He started ten of the first 14 league games last season and in that time, despite missing a few matches, he ranked sixth for most successful passes in the league.

He picked up a bad injury and returned at the Euros in the summer as Joachim Low kept his trust.

Mourinho has banished the German to train with the reserves, which is incredibly strange. He has never come across as unprofessional, so surely involving him with the first team is better than not?

If his legs have gone, then so be it. He’s had his share of injuries and Bayern did let him go for a reason, but for a player of his calibre not to have played a single minute in any competition doesn’t add up.

Now training with the first team again, it is likely that he is doing so to be fit for a January move and the MLS may come calling.

A real shame for such a decorated player who could potentially do a great job for so many Premier League or Bundesliga sides.

 

3. Daniel Sturridge

In the last month, Sturridge has started three times for England and just once for Liverpool. His fitness has always been a problem - last season he only managed 14 league games, though he did score eight goals.

His record for Liverpool is excellent, with 43 goals in 76 league games - and that’s accounting for no goals in seven games (four starts) this season.

The problem that the England forward has is not just that Jurgen Klopp likes energetic and mobile players in his front line but that he appears to have found three of them in Philippe Coutinho, Roberto Firmino and Sadio Mane.

Christian Benteke was surplus, whilst Sturridge and Divock Origi must sit tight. Klopp also suggested that Sturridge was mentally weak last season because he won’t play with a knock.

Some pundits have said that Sturridge has failed at the top clubs he’s been at. City were not a top club in 2009 when he left and Chelsea let good players go all the time.

It also looked a big mistake initially as Liverpool came closer than Chelsea to the 2013/14 league title whilst Sturridge scored 31 goals in 43 games in those first 18 months.

Despite having no European commitments, Klopp will still want Sturridge as a back-up, even if his chances will be few and far between.

His contract expires in the summer of 2019 though, so he might have to make a move well before then. If he did, there would be a reasonably sized queue waiting (with a medical expert on hand).

 

2. Cesc Fabregas

Nearly two months ago, I wrote a piece about why Fabregas can’t get into the Chelsea team and since then, not a lot has changed.

The system has altered slightly, but the two players in central midfield remain.

Fabregas’ creativity remains far greater than Nemanja Matic and his defensive duties are not far behind either.

It seems that his 26 assists and eight goals in 75 Premier League games since joining Chelsea won’t impress Conte much. The problem appears to be mobility and mentality.

In short, whilst Fabregas puts his foot in, he gets run past too easily. Matic doesn’t.

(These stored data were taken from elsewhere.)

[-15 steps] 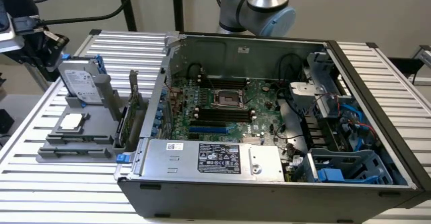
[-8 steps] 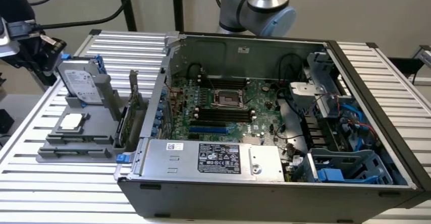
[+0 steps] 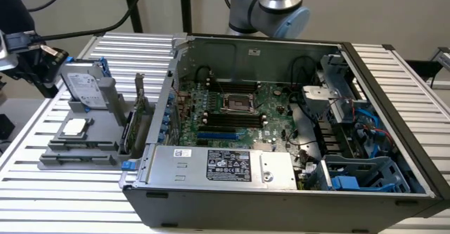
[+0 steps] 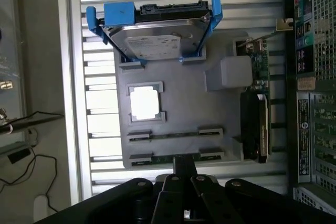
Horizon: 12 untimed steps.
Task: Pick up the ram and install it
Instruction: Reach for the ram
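Open computer case (image 3: 281, 207) on the slatted table; its long black memory slots (image 3: 232, 119) look empty, so nothing is installed yet. Gray parts tray (image 4: 178, 103) just beside the case. Gripper (image 4: 184, 163) poised over the tray, fingers pressed together and holding nothing. Ram (image 4: 163, 157) seated in its tray holder, right at the fingertips, not yet lifted.

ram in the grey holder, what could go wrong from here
The pincer is shut over the ram nearest it; descending like that, it might press on the stick rather than straddle it. A second stick lies just beside it, so a skewed grip could catch that one too.
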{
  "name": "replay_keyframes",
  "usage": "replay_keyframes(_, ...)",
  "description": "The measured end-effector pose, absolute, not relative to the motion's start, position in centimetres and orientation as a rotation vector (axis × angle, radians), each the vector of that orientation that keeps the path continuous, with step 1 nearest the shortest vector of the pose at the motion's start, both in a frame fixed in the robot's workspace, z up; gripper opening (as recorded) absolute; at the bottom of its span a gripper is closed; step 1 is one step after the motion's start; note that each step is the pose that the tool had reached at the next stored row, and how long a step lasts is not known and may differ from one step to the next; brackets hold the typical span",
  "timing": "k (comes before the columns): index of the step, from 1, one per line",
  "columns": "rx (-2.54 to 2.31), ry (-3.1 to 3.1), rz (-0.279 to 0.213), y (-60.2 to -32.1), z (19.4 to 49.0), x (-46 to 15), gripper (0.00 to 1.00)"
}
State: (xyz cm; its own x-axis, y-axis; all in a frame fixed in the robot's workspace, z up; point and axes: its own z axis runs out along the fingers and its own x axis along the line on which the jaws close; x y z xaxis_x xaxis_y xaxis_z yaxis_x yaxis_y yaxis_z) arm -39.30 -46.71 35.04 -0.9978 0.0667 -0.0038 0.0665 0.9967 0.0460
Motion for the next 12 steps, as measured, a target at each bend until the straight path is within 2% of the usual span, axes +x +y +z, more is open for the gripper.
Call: replay_keyframes(12,0.064,3.139,0.060,-48.1,33.8,-38.6,0.11)
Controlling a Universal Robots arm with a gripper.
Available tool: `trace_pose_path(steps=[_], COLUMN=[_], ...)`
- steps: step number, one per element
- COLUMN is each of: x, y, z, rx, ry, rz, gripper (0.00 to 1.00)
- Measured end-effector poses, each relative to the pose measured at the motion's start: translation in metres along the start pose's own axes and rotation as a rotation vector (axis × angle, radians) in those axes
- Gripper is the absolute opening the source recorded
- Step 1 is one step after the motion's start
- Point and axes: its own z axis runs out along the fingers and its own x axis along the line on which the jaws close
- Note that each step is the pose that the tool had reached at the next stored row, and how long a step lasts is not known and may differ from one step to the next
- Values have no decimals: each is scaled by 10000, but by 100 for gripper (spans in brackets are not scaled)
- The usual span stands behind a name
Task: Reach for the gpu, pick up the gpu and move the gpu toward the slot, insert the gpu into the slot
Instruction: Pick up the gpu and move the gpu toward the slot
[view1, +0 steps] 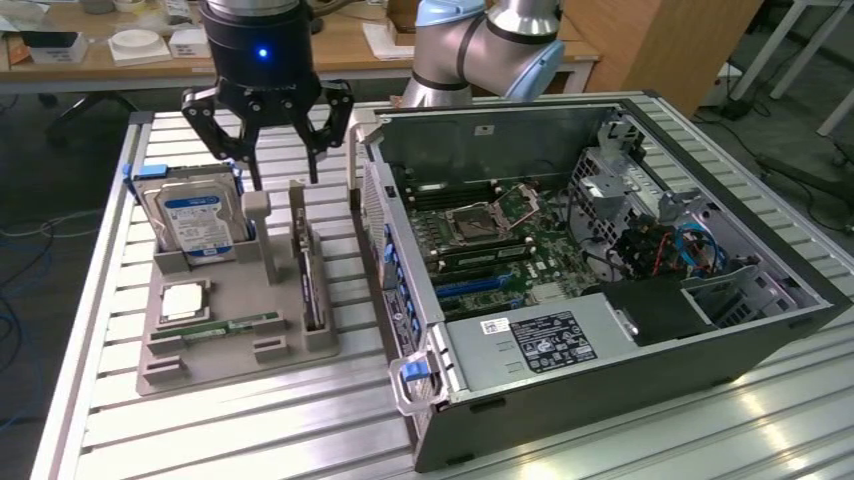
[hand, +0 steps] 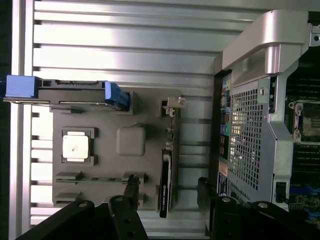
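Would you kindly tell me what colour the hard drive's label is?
The hard drive's label is blue and white; the exterior view shows it best.

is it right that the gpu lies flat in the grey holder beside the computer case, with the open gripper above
No. The exterior view shows the gpu standing on its edge in the grey holder beside the computer case, not lying flat. The open gripper is above.
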Motion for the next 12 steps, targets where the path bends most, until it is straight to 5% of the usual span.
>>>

Conte has a front three to score and set up the majority of the goals, along with good support across midfield without Fabregas going into a position where he is expected to defend, attack and aggressively press the opposition.

Conte has relied on workers before and will get good output from those he trusts. For Fabregas, as well as Oscar, the future looks bleak for regular starting berths.

 

1. Henrikh Mkhitaryan

Along with why teams win more matches at home than away, if someone could please look into why world class footballers can play well in one country and then fail dismally in another and let me know the findings, I’d be really grateful.

Henrikh Mkhitaryan left a trail in his wake at Borussia Dortmund as he ran the league ragged, scoring 11 goals with 15 assists in his final season.

He was signed by Manchester United in early July, completed a full pre-season and had no international tournament as a distraction.

Mourinho has cited “lacking match fitness” as the reason, but the Portuguese demands players that he likes be fit.

Simply, there is something Mourinho does not like about Mkhitaryan so far. He has started one league game, making three further sub appearances.

He also hasn’t started in the Europa League, either.

Watching Mkhitaryan last season was a joy to behold. He tore Bundesliga defences apart. His pace and dribbling ability should be precisely what this United side needs.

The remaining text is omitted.